Product Description: Documents the events surrounding the 1963 bombing of an African American Baptist Church in Alabama, which resulted in the deaths of four young girls.
Genre: Documentary
Rating: NR
Release Date: 8-JAN-2002
Media Type: DVDAmazon.com essential video: There are many remarkable things about the documentary 4 Little Girls. Spike Lee's striking, beautifully realized film is a cinematic lesson of what kind of material is better suited to the documentary format. In his first documentary, Lee shares an attribute of Ken Burns: the major event in his documentary is not seen on camera. Except for four quick glimpses of black-and-white autopsy photos, the picture stays clear from the bombing. Lee remains with the faces, the girls' friends, families, and the historic figures of the era. They've all grown up since the bombing but their memories haven't faded. The vital facts of the case are certainly here: the troubled history of Birmingham, the court proceedings, friends' last run-ins with the girls. What touches us deeper though are those witnesses telling us of living through the core era of segregation and bigotry: a father explaining to his child why she can't have a sandwich in a cafeteria and a woman offering up tears of past events. There's even an interview with George Wallace, the prince of segregation, that belongs in a David Lynch feature. Lee's film asserts the bombing energized the civil rights movement and when the voice of America, Walter Cronkite, echoes those sentiments, you believe he may have it right. --Doug Thomas

Customer Reviews:

  • Excellent Documentary: I am a middle school teacher and used this documentary to help my students visualize what segregation looked like in the 1960s. We read The Watsons Go to Birmingham which focuses on segregation in the south but it was not until watching the documentary that it really became real for my students. Not being completely familiar with segregation in Brimingham myself, this documentary also hit home for me. It is very informational and is also done very well so that it keeps even a 12 year olds attention.

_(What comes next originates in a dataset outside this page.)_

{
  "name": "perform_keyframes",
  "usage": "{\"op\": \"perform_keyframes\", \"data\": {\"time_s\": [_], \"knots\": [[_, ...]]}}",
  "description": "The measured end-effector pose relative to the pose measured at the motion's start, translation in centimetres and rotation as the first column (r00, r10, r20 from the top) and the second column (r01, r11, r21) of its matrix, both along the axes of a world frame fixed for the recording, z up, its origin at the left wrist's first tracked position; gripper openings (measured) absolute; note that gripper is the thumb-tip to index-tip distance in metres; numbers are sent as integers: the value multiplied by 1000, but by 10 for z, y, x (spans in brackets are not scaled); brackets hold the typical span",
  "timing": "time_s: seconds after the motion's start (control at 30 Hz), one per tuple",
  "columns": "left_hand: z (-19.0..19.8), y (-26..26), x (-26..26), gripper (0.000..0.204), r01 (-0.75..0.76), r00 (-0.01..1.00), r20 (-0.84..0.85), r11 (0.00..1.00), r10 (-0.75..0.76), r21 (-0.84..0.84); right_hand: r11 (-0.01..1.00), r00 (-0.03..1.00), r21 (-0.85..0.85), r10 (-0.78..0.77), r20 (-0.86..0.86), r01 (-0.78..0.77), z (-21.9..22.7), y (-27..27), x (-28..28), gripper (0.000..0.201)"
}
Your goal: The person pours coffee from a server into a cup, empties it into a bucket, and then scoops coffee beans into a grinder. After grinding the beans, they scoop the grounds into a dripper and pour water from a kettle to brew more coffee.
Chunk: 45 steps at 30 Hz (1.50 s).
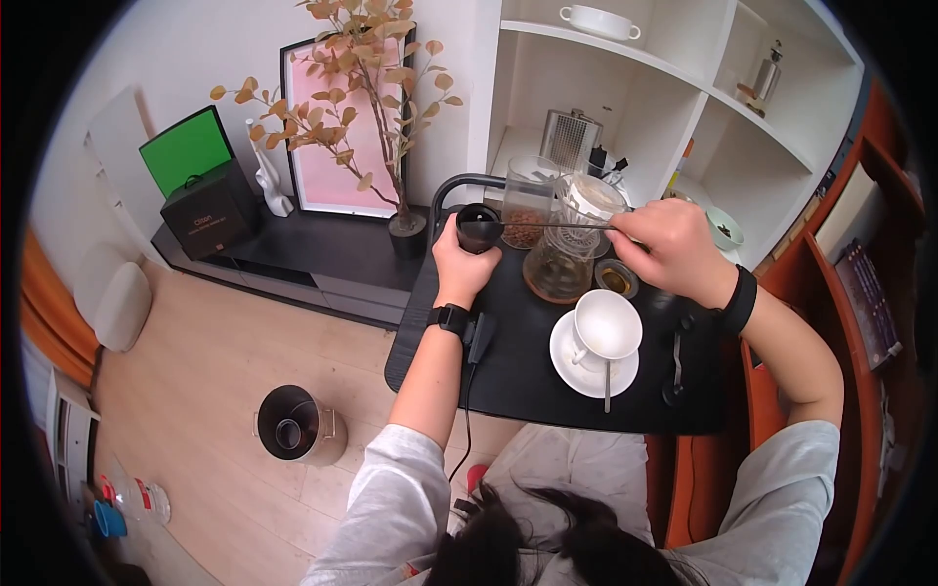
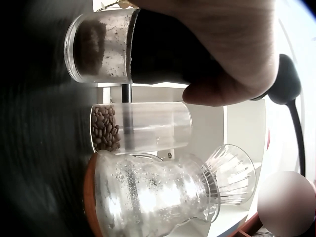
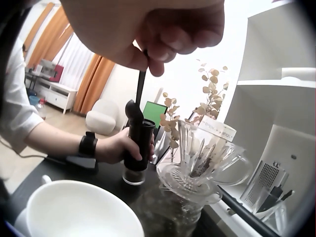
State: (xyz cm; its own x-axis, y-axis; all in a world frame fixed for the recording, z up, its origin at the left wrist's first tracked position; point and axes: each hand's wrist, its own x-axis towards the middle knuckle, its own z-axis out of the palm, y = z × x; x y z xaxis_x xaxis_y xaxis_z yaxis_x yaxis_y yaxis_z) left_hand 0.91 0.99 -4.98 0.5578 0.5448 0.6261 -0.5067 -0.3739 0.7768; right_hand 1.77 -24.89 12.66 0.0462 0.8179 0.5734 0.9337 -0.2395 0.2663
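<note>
My left hand (image 1: 464,269) grips an upright black manual coffee grinder (image 3: 142,140) with its top uncovered. Dark ground coffee shows in the clear chamber (image 2: 98,47) at its base, in the left wrist view. In my right hand (image 1: 674,249), finger and thumb pinch the end of a long-handled black coffee scoop (image 3: 134,112). The scoop's bowl is tipped right at the grinder's mouth. Beside the grinder stands a clear glass jar (image 2: 148,127) with coffee beans at the bottom. A glass carafe (image 2: 143,192) with a ribbed clear dripper (image 3: 190,175) is next to it.
On the black table (image 1: 518,391), a white cup (image 1: 608,324) sits on a saucer (image 1: 567,366) with a spoon (image 1: 607,391). A crank handle (image 1: 676,361) lies to the right, and a small round dish (image 1: 618,277) is by the carafe. White shelves (image 1: 606,59) rise behind; a bin (image 1: 322,439) stands on the floor.
</note>
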Motion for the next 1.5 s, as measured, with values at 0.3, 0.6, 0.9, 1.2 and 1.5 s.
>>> {"op": "perform_keyframes", "data": {"time_s": [0.3,0.6,0.9,1.2,1.5], "knots": [[0,-1,0,36,37,999,-15,999,-37,-32,949,132,-301,-312,-941,97,12,12,5,33],[1,-1,0,38,9,1000,7,997,-9,-73,996,-443,-87,-68,-894,22,7,32,-9,35],[-2,2,2,40,-4,997,-71,991,-5,-132,980,-358,184,197,-913,70,19,35,-2,32],[-4,2,4,40,-10,998,-60,990,2,-138,931,-332,186,291,-898,314,25,49,33,27],[-5,2,6,41,-17,999,-47,992,11,-122,924,-344,105,241,-908,368,8,74,46,30]]}}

  • Good Movie, but, needs more substance. Additionally, sequence of events needs to be more organized: Good Movie, but, needs more substance. Sequence of events also needs to be more organized.
  • Disturbing but an unfortunate page in US History...: I guess time is the only way for us to measure our progress and I'm happy to see that the wheels of justice finally turned on those who committed that act of cowardly terrorism. There are no other words for bigotry and racial hated other than "ignorance". This includes any extremists who would kill someone because of the color of their skin or how they were put on this Earth by the same God they worship. I hope all those graves have been filled with those people and America and the world can finally move on and use everyone's ability to make this world a better place. This was an excellent documentary and I'd recommend it to anyone when they shape their character and the character of those they are responsible to teach. Our children need to know how not to act and this film should be mandatory viewing in our schools and our homes because change starts with them...Thanks Spike Lee...
  • African-Americans: A very good movie to show a story that turned into a pivotal moment in the civil rights of the 60's.
  • The beginning of the Civil Rights movement: Having spent time in Mississippi researching a documentary and reading just about every book about the history of the Delta (I recommend The Most Southern Place on Earth, The 1927 Flood and Worse Than Slavery about Parchman Farm) this is a story that shows both the end of segregation and the beginning of the civil rights era. I have always felt that the turning point was when the Black population realized that they grossly outnumbered the Whites and capitalized on naive but touching events like Rosa Parks' story to exercise their economic power. Certainly the story of Emmitt Till and the subsequent publication of his open coffin funeral in The Chicago Defender, the nation's most important Black newspaper at the time.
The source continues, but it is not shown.